### What this task involves
Locate the line bearing "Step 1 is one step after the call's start" in the material below, then reproduce it and each following line up to and including the line bearing "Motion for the".

### Information provided
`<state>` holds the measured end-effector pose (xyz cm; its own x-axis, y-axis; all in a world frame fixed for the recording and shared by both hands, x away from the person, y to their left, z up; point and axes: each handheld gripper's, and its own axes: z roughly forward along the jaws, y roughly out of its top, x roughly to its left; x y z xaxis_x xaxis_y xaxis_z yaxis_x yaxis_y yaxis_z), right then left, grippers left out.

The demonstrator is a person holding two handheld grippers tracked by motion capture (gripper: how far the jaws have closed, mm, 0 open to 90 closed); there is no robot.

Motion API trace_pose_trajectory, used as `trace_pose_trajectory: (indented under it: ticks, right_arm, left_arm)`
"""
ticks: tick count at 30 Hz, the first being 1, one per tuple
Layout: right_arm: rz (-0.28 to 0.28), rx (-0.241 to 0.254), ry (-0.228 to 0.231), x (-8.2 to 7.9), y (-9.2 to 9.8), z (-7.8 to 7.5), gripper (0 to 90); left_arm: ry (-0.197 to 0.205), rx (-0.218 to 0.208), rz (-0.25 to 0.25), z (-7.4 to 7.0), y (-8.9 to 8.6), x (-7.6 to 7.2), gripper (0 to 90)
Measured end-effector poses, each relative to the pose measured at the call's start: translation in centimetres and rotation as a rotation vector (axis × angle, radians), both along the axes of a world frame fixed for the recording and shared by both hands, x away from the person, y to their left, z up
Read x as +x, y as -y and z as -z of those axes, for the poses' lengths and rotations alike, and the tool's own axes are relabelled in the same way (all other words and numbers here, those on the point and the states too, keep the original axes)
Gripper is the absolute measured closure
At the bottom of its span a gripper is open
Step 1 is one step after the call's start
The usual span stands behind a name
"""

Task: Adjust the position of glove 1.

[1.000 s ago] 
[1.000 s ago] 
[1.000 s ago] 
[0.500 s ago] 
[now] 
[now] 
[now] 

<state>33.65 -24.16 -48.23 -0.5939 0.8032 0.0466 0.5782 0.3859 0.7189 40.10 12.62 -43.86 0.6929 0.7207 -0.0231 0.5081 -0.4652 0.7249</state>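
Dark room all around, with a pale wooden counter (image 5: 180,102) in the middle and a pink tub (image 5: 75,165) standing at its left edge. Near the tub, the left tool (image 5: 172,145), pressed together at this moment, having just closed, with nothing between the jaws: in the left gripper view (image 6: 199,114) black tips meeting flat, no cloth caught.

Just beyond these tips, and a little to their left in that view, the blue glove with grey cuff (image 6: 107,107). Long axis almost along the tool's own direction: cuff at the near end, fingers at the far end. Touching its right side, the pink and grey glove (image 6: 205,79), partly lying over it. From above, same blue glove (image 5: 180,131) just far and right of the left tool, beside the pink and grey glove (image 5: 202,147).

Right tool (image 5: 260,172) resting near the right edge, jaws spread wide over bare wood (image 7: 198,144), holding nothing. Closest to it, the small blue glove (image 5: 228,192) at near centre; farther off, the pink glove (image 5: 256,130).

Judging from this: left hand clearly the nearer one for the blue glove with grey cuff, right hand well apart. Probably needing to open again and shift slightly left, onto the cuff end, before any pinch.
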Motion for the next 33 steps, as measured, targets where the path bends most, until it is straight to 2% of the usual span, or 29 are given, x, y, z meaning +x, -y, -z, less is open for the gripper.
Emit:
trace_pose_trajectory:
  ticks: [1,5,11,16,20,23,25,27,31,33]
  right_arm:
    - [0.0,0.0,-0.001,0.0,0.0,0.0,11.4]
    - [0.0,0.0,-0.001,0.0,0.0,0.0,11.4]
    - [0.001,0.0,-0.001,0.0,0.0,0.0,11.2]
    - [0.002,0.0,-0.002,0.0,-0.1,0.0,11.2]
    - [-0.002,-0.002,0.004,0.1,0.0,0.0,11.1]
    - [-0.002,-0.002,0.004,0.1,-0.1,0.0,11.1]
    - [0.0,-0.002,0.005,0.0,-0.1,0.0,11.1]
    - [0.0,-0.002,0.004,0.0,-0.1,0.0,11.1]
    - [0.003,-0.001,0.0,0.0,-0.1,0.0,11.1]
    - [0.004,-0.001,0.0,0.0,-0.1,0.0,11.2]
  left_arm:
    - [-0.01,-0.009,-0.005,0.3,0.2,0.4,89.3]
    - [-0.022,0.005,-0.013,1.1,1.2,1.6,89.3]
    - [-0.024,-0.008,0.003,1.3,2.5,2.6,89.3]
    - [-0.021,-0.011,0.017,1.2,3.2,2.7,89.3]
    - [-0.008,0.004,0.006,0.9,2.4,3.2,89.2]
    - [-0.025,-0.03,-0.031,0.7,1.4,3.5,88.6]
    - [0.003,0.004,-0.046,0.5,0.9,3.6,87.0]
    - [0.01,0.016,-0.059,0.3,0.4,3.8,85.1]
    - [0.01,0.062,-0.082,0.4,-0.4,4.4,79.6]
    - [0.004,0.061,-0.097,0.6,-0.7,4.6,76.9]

### Reply
Step 1 is one step after the call's start
The usual span stands behind a name
"""

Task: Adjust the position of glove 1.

[1.000 s ago] 
[1.000 s ago] 
[1.000 s ago] 
[0.500 s ago] 
[now] 
[now] 
[now] 

<state>33.65 -24.16 -48.23 -0.5939 0.8032 0.0466 0.5782 0.3859 0.7189 40.10 12.62 -43.86 0.6929 0.7207 -0.0231 0.5081 -0.4652 0.7249</state>
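Dark room all around, with a pale wooden counter (image 5: 180,102) in the middle and a pink tub (image 5: 75,165) standing at its left edge. Near the tub, the left tool (image 5: 172,145), pressed together at this moment, having just closed, with nothing between the jaws: in the left gripper view (image 6: 199,114) black tips meeting flat, no cloth caught.

Just beyond these tips, and a little to their left in that view, the blue glove with grey cuff (image 6: 107,107). Long axis almost along the tool's own direction: cuff at the near end, fingers at the far end. Touching its right side, the pink and grey glove (image 6: 205,79), partly lying over it. From above, same blue glove (image 5: 180,131) just far and right of the left tool, beside the pink and grey glove (image 5: 202,147).

Right tool (image 5: 260,172) resting near the right edge, jaws spread wide over bare wood (image 7: 198,144), holding nothing. Closest to it, the small blue glove (image 5: 228,192) at near centre; farther off, the pink glove (image 5: 256,130).

Judging from this: left hand clearly the nearer one for the blue glove with grey cuff, right hand well apart. Probably needing to open again and shift slightly left, onto the cuff end, before any pinch.
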Motion for the next 33 steps, as measured, targets where the path bends most, until it is straight to 2% of the usual span, or 29 are given, x, y, z meaning +x, -y, -z, less is open for the gripper.

That completes the response to the exercise.